What can this teach us about the science behind human error? Well this is a great example of a slip-based error. Slip-based errors typically occur due to lapses of memory and attention. Here, Stacey forgets to lift the lid of the toilet seat. Everyday slip-based errors also include dipping your paintbrush into your tea rather than your paint pot, leaving your car lights on so you get a flat battery, and pouring orange juice into your cereal rather than a bowl.
These lapses of memory and attention also happen in more serious circumstances, but unlike knowledge-based errors they do not occur because the person has incorrect knowledge of the situation. We can reduce the risk of these errors by creating resilience strategies and designing situations so they are less likely to occur in the first place (short YouTube clip).
These sorts of errors are important in patient safety too. For example, some infusion pumps are now used with smart drug libraries so if some data input is grossly outside an expected range, perhaps because the nurse makes a slip-based error, it will alert the nurse e.g. 1000ml was entered instead of 100ml. Mechanisms are also integrated into infusion pumps to reduce the likelihood of a free flow incident, i.e. where the bag empties unhindered into the patient because there is nothing to stop it. Here clips, procedures and alerts help control the flow of fluid throughout the treatment. But we do not always get it right. If we think of the subcutaneous patch we referred to early it is entirely plausible that a patient knows they shouldn’t have a hot bath but forget that they shouldn’t. Here they have the right knowledge but they have a slip of memory or attention. Part of the advantage of subcutaneous patches is that they can be implanted then almost forgotten about. This is a blessing and a curse in this situation. What interventions could we make to help here?

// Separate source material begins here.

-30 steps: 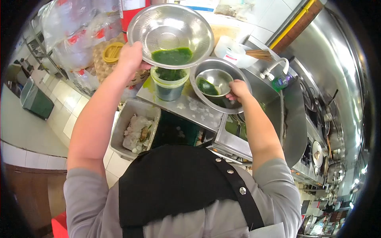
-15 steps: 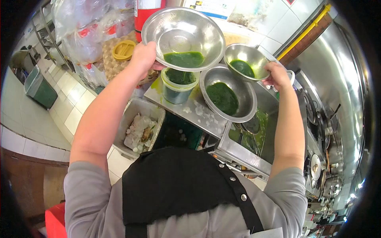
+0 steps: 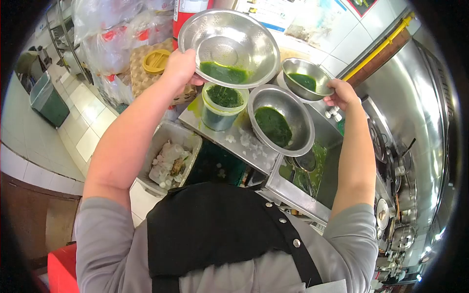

Poo stories have been used to demonstrate the importance of psychology and interaction design in the prevention of error (see this Bright Club Comedy Set). This article breaks new ground by showing how wee stories can teach us the difference between knowledge-based and slip-based errors. Like the children’s book, Father Christmas needs a wee, or even the mole that knew it was none of his business these topics seem to intrigue us – perhaps because of their taboo nature – and used in the right way we can learn a bit more about the world we live in too.
- Knowledge-based errors are made because the person doesn’t have all the facts, or has some of the wrong facts, so they choose the wrong action.
- Slip-based errors involve lapses of memory and attention.
- Be careful how much you drink.
- Knowledge of human error can improve patient safety.